Yucheng Jin, Lanyi Yang and Chia-En Chiang, University of California-Berkeley, USA
The discovery of habitable exoplanets has long been a heated topic in astronomy. Traditional methods for exoplanet identification include the wobble method, direct imaging, gravitational microlensing, etc., which not only require a considerable investment of manpower, time, and money, but also are limited by the performance of astronomical telescopes. In this study, we proposed the idea of using machine learning methods to identify exoplanets.

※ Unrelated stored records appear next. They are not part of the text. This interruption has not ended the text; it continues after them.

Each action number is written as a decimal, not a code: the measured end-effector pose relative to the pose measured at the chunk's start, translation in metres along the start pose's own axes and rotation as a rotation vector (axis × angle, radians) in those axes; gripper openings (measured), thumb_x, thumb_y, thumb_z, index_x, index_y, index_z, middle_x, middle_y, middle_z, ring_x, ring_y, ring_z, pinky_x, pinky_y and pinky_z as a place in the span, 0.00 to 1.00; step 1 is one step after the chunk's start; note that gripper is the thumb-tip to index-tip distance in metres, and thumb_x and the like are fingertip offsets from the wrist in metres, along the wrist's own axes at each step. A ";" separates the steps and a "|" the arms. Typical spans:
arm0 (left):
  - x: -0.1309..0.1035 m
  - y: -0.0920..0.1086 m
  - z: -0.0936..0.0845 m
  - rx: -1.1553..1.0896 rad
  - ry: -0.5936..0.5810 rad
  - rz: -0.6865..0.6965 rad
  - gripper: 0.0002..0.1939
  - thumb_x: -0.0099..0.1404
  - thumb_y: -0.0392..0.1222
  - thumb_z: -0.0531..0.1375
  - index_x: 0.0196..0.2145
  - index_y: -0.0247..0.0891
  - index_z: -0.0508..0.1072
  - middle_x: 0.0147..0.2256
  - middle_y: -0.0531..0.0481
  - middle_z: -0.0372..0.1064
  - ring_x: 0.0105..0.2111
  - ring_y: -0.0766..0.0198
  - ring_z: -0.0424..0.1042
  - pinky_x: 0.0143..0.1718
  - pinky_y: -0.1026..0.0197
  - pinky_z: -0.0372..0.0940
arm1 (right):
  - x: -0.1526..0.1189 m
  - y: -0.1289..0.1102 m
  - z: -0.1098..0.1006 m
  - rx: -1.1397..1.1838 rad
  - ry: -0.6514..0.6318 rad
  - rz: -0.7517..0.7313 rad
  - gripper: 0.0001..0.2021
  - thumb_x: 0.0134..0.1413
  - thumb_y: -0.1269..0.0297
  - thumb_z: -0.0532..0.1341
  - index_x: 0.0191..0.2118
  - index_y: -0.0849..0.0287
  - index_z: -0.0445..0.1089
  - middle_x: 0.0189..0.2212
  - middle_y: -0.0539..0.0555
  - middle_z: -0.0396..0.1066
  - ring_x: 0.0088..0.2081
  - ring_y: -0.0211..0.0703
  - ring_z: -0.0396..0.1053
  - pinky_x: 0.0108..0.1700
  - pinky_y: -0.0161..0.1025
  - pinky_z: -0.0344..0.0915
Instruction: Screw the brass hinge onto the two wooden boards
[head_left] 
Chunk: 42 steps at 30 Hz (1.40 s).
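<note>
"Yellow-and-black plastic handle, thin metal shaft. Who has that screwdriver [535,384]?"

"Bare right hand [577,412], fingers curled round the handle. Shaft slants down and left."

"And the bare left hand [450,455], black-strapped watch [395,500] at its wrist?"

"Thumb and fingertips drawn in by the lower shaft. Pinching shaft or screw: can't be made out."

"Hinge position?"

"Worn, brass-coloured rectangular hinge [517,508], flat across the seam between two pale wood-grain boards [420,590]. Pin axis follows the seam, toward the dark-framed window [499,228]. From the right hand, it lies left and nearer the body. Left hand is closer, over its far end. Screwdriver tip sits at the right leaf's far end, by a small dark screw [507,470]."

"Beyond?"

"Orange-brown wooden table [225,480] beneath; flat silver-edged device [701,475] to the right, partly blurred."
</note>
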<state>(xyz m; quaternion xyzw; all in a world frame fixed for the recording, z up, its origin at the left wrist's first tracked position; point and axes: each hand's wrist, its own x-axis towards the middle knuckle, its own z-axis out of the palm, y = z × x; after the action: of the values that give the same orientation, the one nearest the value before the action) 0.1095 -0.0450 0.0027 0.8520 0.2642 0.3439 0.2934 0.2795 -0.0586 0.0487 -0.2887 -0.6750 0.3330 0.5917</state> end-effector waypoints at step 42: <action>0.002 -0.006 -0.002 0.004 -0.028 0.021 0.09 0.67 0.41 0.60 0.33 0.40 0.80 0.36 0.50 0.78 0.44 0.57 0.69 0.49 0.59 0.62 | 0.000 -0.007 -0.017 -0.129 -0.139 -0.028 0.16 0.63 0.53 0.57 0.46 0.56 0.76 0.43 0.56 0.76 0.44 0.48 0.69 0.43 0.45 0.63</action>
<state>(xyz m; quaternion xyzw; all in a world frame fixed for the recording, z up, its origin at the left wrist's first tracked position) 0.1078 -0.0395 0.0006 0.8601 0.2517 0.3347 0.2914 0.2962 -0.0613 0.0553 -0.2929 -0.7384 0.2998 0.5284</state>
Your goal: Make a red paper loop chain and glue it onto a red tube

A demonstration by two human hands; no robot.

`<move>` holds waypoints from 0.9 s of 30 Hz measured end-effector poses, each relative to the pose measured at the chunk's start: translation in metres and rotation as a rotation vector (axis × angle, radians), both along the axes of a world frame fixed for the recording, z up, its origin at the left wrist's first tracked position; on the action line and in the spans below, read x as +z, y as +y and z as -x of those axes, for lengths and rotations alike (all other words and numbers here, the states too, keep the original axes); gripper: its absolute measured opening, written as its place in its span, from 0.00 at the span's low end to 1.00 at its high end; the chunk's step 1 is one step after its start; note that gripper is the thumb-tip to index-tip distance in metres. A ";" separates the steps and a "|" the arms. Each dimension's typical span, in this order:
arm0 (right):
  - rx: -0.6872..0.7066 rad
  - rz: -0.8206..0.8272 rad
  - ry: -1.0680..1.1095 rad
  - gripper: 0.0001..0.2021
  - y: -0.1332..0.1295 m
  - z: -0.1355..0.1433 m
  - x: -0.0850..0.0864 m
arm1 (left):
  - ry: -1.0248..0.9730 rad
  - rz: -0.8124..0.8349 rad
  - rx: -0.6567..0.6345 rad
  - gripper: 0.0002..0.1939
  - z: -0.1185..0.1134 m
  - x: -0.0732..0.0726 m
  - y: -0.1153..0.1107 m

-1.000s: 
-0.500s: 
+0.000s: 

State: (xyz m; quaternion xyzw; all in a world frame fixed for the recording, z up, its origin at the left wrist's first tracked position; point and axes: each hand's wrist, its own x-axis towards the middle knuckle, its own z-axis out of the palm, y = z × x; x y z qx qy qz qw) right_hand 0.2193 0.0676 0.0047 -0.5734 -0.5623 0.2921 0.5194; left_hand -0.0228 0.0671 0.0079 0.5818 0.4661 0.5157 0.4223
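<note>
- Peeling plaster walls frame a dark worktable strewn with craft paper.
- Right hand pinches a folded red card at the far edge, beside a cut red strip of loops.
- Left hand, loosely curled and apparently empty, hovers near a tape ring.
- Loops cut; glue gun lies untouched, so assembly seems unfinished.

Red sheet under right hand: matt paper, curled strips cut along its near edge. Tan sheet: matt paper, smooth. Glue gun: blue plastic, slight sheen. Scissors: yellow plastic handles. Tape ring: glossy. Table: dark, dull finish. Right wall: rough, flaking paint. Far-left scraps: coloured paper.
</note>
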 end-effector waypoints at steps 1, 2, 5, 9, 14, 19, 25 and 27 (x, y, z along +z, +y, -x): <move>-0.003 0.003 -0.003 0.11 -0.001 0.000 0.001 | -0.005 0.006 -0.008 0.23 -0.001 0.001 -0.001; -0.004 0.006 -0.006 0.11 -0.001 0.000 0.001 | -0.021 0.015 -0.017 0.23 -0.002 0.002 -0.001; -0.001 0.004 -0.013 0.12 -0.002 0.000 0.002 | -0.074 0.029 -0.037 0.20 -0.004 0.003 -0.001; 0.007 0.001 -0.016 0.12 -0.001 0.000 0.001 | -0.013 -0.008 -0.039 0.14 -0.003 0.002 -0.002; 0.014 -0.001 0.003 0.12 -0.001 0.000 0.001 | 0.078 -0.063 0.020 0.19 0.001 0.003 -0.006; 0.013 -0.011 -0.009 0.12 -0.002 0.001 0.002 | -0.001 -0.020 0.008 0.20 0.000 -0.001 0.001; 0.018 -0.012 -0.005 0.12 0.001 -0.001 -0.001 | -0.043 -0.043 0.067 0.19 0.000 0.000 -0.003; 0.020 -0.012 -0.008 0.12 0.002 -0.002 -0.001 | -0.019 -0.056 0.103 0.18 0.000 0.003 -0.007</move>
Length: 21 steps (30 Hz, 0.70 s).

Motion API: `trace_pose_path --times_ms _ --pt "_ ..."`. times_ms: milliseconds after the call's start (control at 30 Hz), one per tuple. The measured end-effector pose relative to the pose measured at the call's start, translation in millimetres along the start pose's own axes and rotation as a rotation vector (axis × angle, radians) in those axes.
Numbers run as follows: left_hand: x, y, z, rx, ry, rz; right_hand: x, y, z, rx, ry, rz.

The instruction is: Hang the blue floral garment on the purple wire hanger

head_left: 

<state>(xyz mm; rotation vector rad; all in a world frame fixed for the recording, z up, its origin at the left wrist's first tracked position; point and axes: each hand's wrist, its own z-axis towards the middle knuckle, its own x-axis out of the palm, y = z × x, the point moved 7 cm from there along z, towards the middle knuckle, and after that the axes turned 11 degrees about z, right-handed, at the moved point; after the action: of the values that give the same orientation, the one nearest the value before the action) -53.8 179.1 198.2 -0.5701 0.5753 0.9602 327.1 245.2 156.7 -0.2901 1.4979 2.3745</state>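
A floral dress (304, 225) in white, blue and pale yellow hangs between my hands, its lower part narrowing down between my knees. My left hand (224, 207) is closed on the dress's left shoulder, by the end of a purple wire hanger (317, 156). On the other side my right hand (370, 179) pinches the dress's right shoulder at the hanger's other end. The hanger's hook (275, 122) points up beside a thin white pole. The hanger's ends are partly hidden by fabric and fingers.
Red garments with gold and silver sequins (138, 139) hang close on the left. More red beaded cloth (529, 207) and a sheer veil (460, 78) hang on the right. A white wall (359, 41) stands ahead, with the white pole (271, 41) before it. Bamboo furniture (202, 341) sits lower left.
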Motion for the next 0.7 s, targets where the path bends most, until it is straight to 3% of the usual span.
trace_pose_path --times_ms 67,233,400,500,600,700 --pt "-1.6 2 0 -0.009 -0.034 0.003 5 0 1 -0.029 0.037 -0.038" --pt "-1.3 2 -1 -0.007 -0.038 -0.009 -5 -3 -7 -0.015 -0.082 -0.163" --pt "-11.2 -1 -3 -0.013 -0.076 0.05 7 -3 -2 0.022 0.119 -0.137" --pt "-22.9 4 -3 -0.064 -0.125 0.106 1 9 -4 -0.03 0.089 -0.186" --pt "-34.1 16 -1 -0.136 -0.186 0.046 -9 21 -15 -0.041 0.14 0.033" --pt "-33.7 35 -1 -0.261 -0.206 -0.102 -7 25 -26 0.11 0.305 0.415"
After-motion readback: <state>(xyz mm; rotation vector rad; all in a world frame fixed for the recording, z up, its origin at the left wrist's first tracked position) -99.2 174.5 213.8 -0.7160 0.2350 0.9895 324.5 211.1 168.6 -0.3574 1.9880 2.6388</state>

We used the Kepler dataset collected by NASA from the Kepler Space Observatory to conduct supervised learning, which predicts the existence of exoplanet candidates as a three-categorical classification task, using decision tree, random forest, naïve Bayes, and neural network; we used another NASA dataset consisted of the confirmed exoplanets data to conduct unsupervised learning, which divides the confirmed exoplanets into different clusters, using k-means clustering. As a result, our models achieved accuracies of 99.06%, 92.11%, 88.50%, and 99.79%, respectively, in the supervised learning task and successfully obtained reasonable clusters in the unsupervised learning task.
Exoplanets Identification, Kepler Dataset, Classification Tree, Random Forest, Naïve Bayes, Multi-layer Perceptron, K-means Clustering.